Joining me now, MSNBC media analyst Gabe Sherman, social correspondent for Vanity Fair. So I want to start with just how do people know whether they are watching a Sinclair station? Which is that -- I mean, how do they know?
GABRIEL SHERMAN: The truth is, they don't. I mean, Sinclair owns affiliates all over the country that are affiliated with the big networks, and so if you are watching your local ABC, NBC, or Fox affiliate in a market, you may have no idea that the corporate owner of this network has a political point of view.
Sinclair does not brand its networks, “We are” -- like Fox News would say, “We are a conservative network, we're Fox News,” the viewers would know that. Sinclair does not market itself as the owner of these networks.
HAYES: Yeah, and there's also the difference between local affiliates -- I mean, when I grew up in New York, I would think of the network as the association, right? But outside of the major markets, you could be watching ABC in one market that Sinclair owned, and NBC in another, or CBS in another, and they're just owned by Sinclair. Those numbers -- those letters don't really mean anything in terms of the news programming.

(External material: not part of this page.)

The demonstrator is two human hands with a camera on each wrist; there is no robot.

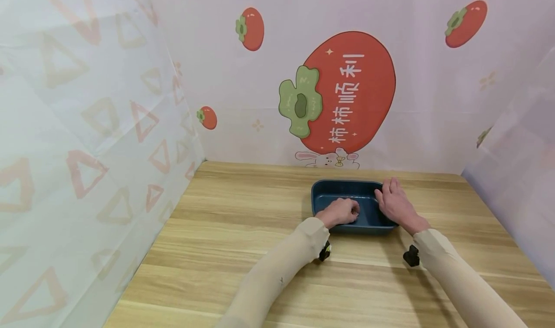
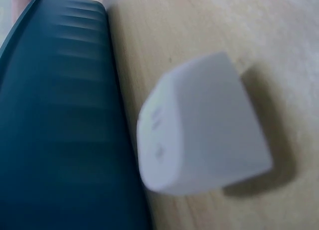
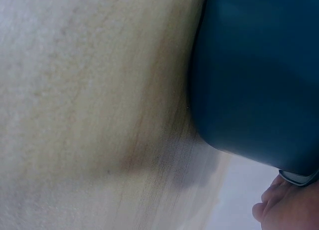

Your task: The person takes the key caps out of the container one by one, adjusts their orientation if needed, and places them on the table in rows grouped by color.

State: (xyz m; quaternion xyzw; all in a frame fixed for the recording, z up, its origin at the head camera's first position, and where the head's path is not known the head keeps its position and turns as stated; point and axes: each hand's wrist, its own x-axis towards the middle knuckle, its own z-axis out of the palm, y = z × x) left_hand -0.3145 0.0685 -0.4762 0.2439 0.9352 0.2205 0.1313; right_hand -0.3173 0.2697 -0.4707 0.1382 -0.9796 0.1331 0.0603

SHERMAN: Of course, and that's -- that is really why this is such a sea change, possibly, in the American media landscape where you have an ideologically predisposed company that could push its message behind the curtain of objective news.
I mean, this also -- we should just put it in the context of a generational quest by Republicans to change the media landscape in their favor, going back to 1987 when Ronald Reagan FCC -- Ronald Reagan's FCC repealed the Fairness Doctrine, which allows one point of view, which gave rise to talk radio. We are now seeing the rise, potentially, of right-wing broadcasting in television.
HAYES: Sort of a talk radio-ization of local news.
SHERMAN: Exactly.
HAYES: And how controversial is the approval of the deal itself?
SHERMAN: Well, you talk to people in the media industry, whether or not they are ideologically aligned with Sinclair, and they say this is very controversial. In fact, Rupert Murdoch has now made overtures for Fox to acquire more local stations because they don't want a corporate competitor like Sinclair to be competing with them.
You know, there used to be laws in place that prevented the corporate overlords to buy up all the local markets, because you did not want to have a homogeneous point of view, and now that these regulations are being repealed, there is nothing to say that NBC or Comcast could go and buy up local stations.
Previously:
Don’t be fooled: Sinclair is trying to bring the Fox News model to your local news station
On CNN, David Zurawik explains how local stations owned by Sinclair integrate pro-Trump “propaganda” with local news
A short history of the right-wing politics of Sinclair Broadcasting
Pro-Trump outlet Sinclair is turning local news into Trump TV. Here's what it looks like.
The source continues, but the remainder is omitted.